<center>
    <h1>Assignment 2 - Question Answering with Transformers on CoQA</h1>
    <h2>Natural Language Processing</h2>
    <h3>Antonio Politano, Enrico Pittini, Riccardo Spolaor and Samuele Bortolato</h3>
    <h4>antonio.politano2@studio.unibo.it, enrico.pittini@studio.unibo.it, riccardo.spolaor@studio.unibo.it, samuele.bortolato@studio.unibo.it</h4>
</center>



---



Assignment description: see `Assignment.ipynb`.

In this notebook the QA task is addressed.

For more detailed informations about the used functions, look into the corresponding docstrings inside the python files, inside the `utils` folder.

In [None]:
import json
import numpy as np
import pandas as pd
import torch

In [None]:
# Settings for autoreloading

%load_ext autoreload
%autoreload 2

In [None]:
# Settings for reproducibility
from utils.seeder import set_random_seed

set_random_seed(42)

# [Task 1] Remove unaswerable QA pairs

## 1.1 Dataset download

The dataset is downloaded and saved in the `coqua` folder using the snippet of code provided in `Assignment.ipynb`.

In [None]:
import os
import urllib.request
from tqdm import tqdm

class DownloadProgressBar(tqdm):
    def update_to(self, b=1, bsize=1, tsize=None):
        if tsize is not None:
            self.total = tsize
        self.update(b * bsize - self.n)
        
def download_url(url, output_path):
    with DownloadProgressBar(unit='B', unit_scale=True,
                             miniters=1, desc=url.split('/')[-1]) as t:
        urllib.request.urlretrieve(url, filename=output_path, reporthook=t.update_to)

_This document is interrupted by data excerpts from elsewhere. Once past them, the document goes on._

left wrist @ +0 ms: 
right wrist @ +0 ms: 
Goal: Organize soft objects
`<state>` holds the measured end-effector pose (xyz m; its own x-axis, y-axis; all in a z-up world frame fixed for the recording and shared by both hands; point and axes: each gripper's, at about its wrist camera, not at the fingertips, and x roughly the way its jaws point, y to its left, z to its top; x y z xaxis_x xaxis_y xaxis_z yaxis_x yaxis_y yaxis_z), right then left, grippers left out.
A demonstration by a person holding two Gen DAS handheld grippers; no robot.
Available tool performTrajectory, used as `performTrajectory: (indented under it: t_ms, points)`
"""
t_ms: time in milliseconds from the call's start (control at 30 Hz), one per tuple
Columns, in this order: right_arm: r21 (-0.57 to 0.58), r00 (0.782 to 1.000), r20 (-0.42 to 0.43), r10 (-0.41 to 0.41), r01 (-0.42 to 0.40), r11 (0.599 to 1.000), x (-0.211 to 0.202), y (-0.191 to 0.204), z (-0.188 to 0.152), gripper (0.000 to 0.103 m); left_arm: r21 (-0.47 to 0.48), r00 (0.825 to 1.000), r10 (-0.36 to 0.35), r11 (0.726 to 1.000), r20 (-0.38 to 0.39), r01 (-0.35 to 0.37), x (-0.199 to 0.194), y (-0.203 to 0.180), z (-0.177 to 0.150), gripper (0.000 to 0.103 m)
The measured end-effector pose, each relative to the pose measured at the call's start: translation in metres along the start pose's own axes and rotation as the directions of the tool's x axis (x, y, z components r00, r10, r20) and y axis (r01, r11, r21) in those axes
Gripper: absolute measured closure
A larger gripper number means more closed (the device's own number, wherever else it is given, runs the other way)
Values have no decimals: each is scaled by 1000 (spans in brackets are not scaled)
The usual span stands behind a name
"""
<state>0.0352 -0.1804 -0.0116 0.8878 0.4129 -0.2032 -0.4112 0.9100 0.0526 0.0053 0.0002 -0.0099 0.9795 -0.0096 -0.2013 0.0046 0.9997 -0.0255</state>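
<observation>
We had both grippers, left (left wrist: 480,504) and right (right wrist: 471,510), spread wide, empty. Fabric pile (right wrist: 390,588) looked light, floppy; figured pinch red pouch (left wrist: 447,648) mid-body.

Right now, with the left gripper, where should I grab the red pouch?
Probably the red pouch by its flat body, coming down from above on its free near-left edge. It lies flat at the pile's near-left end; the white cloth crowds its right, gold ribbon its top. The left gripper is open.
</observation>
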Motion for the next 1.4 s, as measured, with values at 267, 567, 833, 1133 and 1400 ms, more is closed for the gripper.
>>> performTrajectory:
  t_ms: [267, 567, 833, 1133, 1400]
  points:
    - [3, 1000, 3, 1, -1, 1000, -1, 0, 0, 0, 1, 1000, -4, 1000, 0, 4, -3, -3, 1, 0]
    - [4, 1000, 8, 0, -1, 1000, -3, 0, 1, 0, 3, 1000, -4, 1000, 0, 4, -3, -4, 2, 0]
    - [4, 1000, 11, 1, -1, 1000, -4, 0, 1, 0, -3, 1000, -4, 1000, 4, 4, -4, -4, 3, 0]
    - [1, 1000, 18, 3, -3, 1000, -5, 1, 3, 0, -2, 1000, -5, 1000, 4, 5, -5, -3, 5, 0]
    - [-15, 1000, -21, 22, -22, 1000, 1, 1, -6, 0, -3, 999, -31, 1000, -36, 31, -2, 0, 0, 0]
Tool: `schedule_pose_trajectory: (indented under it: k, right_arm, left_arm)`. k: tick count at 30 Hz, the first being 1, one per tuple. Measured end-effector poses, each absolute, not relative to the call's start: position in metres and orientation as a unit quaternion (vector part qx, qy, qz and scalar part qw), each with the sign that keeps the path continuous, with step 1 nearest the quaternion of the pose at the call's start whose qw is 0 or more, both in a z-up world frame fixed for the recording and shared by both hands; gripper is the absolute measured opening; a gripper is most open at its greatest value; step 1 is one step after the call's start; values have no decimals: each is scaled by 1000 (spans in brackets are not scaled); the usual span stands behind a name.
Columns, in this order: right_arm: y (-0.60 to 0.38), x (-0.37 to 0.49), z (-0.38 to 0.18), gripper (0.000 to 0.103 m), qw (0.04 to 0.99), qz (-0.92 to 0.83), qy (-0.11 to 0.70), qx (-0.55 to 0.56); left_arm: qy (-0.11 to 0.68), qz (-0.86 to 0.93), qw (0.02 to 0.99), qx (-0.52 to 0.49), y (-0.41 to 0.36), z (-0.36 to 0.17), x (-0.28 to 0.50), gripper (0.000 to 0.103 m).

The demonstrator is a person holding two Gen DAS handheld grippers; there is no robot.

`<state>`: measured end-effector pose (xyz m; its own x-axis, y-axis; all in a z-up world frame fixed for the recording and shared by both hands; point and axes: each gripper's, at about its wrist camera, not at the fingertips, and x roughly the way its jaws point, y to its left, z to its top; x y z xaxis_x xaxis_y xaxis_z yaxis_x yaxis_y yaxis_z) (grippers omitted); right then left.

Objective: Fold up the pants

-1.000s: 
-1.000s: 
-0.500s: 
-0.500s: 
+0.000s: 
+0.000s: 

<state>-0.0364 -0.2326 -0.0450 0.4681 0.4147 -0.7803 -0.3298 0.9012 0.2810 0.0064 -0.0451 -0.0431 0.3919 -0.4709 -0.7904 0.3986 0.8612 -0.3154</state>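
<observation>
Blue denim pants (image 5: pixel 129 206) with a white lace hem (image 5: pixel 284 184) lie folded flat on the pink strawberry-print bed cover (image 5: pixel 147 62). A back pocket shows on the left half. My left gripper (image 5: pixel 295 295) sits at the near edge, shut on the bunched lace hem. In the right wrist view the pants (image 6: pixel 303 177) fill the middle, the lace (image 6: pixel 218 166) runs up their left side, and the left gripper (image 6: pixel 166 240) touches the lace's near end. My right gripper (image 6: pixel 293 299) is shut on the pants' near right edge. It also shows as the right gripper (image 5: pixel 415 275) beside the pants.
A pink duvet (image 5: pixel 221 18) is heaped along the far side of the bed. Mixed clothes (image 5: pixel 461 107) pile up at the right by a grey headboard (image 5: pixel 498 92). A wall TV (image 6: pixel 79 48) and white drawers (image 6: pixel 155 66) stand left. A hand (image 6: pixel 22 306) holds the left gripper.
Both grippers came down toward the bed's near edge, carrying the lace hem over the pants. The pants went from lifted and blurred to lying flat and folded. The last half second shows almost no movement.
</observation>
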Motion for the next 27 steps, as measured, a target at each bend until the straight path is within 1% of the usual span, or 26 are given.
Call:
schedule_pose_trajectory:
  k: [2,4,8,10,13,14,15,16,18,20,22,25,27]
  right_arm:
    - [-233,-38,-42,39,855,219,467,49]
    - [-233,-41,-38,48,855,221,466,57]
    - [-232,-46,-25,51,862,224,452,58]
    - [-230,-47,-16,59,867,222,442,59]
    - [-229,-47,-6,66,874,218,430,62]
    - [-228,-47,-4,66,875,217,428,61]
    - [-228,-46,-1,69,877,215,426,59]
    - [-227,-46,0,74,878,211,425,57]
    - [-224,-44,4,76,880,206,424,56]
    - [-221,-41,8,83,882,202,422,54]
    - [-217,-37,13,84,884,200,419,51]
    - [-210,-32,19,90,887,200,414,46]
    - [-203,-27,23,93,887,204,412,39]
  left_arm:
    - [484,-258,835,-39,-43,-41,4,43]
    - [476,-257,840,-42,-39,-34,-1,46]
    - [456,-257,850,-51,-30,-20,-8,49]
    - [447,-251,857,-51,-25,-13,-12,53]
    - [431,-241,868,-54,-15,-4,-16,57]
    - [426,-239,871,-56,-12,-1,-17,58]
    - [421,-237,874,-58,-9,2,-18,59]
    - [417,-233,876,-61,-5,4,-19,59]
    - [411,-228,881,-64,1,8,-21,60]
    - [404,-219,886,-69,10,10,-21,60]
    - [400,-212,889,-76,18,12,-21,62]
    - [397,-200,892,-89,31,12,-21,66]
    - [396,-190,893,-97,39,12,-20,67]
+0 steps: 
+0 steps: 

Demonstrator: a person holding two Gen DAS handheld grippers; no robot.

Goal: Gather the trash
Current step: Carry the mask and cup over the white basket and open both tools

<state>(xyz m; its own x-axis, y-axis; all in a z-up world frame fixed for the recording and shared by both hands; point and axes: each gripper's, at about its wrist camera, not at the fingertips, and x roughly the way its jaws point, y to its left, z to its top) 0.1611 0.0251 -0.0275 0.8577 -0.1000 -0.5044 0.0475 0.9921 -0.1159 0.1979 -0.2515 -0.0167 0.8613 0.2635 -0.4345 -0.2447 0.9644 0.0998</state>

def download_data(data_path, url_path, suffix):    
    if not os.path.exists(data_path):
        os.makedirs(data_path)
        
    data_path = os.path.join(data_path, f'{suffix}.json')

    if not os.path.exists(data_path):
        print(f"Downloading CoQA {suffix} data split... (it may take a while)")
        download_url(url=url_path, output_path=data_path)
        print("Download completed!")

In [None]:
# Train data
train_url = "https://nlp.stanford.edu/data/coqa/coqa-train-v1.0.json"
download_data(data_path='coqa', url_path=train_url, suffix='train')

# Test data
test_url = "https://nlp.stanford.edu/data/coqa/coqa-dev-v1.0.json"
download_data(data_path='coqa', url_path=test_url, suffix='test')  # <-- Why test? See next slides for an answer!

## 1.2 Dataframe Creation

The train and test dataframes (`train_df` and `test_df`) are built. Each row contains information about a specific question and the corresponding answer along with their chronological collocation (`turn_id`) in the conversation. Furthermore informations about the passage containing the context and the history of previous questions and answers of the relative conversation is contained.

In [None]:
from utils.dataframe_builder import get_dataframe

train_df = get_dataframe(os.path.join('coqa', 'train.json'))
test_df = get_dataframe(os.path.join('coqa', 'test.json'))


## 1.3 Data Inspection

The heads of the train and test dataframes are shown below along with their shapes.

In [None]:
print(f'Train dataframe shape: {train_df.shape}')
train_df.head()

In [None]:
print(f'Test dataframe shape: {test_df.shape}')
test_df.head()

We can observe that the training dataframe contains $15$ different features, while the test dataframe has just $14$. In particular the train dataframe includes the additional features `question_bad_turn` and `answer_bad_turn`. With a quick inspection of the dataframe's head it can be observed that they include `NaN` values. Since the task requires to remove solely unanswerable question-answer pairs, not mentioning the handling of "bad turn", these two features are dropped.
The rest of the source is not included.